* [REQUIREMENT]
Only the lines that hold the word "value" are wanted from this listing.

- - -

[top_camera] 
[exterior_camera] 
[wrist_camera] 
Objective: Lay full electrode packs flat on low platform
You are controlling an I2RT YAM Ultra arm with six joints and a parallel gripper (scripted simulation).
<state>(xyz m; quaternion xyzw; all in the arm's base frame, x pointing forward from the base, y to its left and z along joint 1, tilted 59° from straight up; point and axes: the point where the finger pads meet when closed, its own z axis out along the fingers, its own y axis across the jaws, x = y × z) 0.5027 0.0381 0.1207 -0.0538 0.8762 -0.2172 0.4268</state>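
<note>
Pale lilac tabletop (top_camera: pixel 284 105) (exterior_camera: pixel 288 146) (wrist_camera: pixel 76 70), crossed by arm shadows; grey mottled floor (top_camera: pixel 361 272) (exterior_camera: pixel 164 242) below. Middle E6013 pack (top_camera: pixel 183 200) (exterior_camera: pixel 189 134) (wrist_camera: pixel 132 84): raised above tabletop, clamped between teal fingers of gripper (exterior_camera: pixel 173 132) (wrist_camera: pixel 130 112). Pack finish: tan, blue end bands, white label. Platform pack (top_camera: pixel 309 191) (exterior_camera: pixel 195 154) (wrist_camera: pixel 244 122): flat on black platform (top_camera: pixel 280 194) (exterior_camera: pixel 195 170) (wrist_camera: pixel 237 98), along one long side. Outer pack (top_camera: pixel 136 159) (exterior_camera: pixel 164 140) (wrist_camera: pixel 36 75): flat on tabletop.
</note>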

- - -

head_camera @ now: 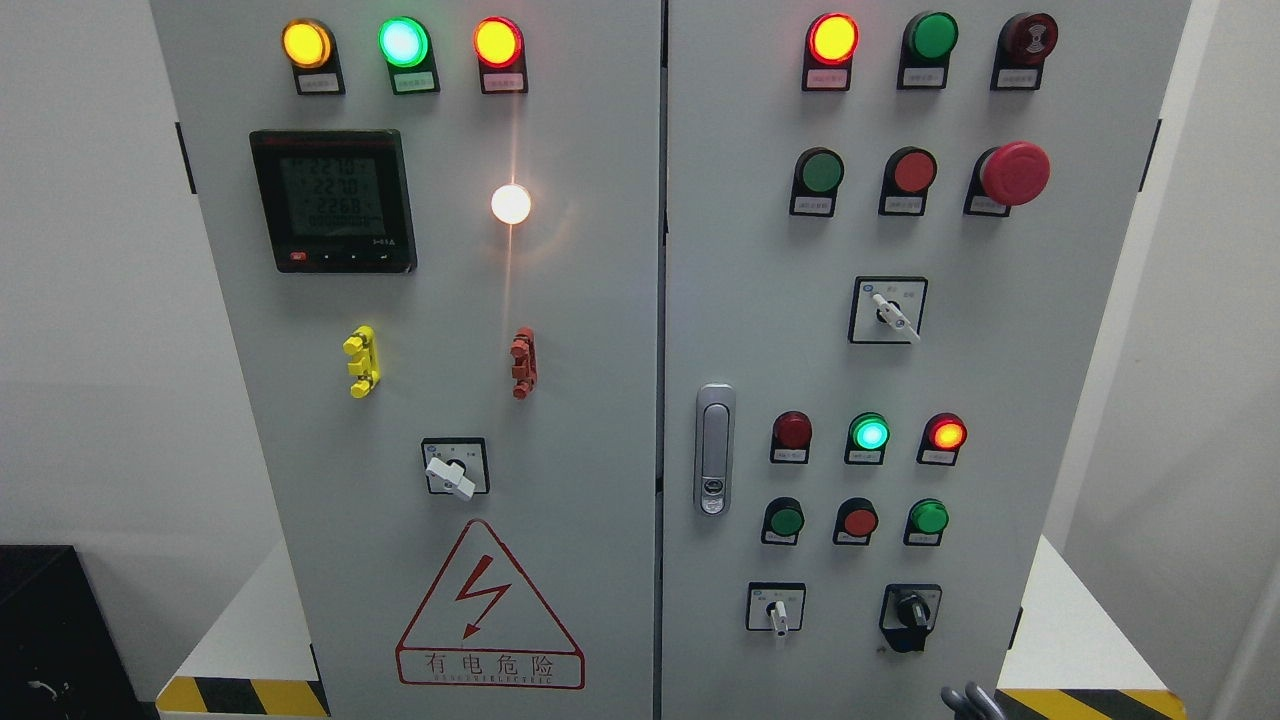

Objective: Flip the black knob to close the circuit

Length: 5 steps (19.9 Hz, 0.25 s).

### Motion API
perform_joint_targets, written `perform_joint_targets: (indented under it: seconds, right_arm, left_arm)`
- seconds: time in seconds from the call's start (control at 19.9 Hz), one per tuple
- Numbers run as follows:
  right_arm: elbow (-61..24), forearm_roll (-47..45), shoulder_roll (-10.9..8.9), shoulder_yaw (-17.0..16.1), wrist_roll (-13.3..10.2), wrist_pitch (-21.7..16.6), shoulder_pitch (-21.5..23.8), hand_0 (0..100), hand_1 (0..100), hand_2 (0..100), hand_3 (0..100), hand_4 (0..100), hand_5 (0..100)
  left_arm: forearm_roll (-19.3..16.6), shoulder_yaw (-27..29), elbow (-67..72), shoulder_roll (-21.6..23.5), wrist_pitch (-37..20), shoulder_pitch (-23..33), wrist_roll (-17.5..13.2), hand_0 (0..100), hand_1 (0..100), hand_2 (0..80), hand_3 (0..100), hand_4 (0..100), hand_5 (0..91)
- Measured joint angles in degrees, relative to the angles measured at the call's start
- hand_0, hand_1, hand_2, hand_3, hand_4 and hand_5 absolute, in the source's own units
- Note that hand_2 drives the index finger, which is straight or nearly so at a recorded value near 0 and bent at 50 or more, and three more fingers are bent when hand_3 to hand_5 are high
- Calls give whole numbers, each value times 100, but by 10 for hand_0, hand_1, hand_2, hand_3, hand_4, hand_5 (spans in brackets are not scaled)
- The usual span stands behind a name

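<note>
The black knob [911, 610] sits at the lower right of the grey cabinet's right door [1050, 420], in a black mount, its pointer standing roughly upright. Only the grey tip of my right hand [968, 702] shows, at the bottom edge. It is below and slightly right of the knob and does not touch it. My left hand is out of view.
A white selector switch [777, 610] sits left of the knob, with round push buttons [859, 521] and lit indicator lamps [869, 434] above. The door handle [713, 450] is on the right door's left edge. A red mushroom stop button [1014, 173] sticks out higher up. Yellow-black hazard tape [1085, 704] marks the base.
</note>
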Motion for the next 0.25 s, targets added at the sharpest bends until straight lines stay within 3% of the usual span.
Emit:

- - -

* [TASK ANSWER]
- Note that hand_2 drives the index finger, which is straight or nearly so at a recorded value near 0 and bent at 50 or more, and three more fingers are bent when hand_3 to hand_5 are high
- Calls give whole numbers, each value times 100, but by 10 for hand_0, hand_1, hand_2, hand_3, hand_4, hand_5 (spans in brackets are not scaled)

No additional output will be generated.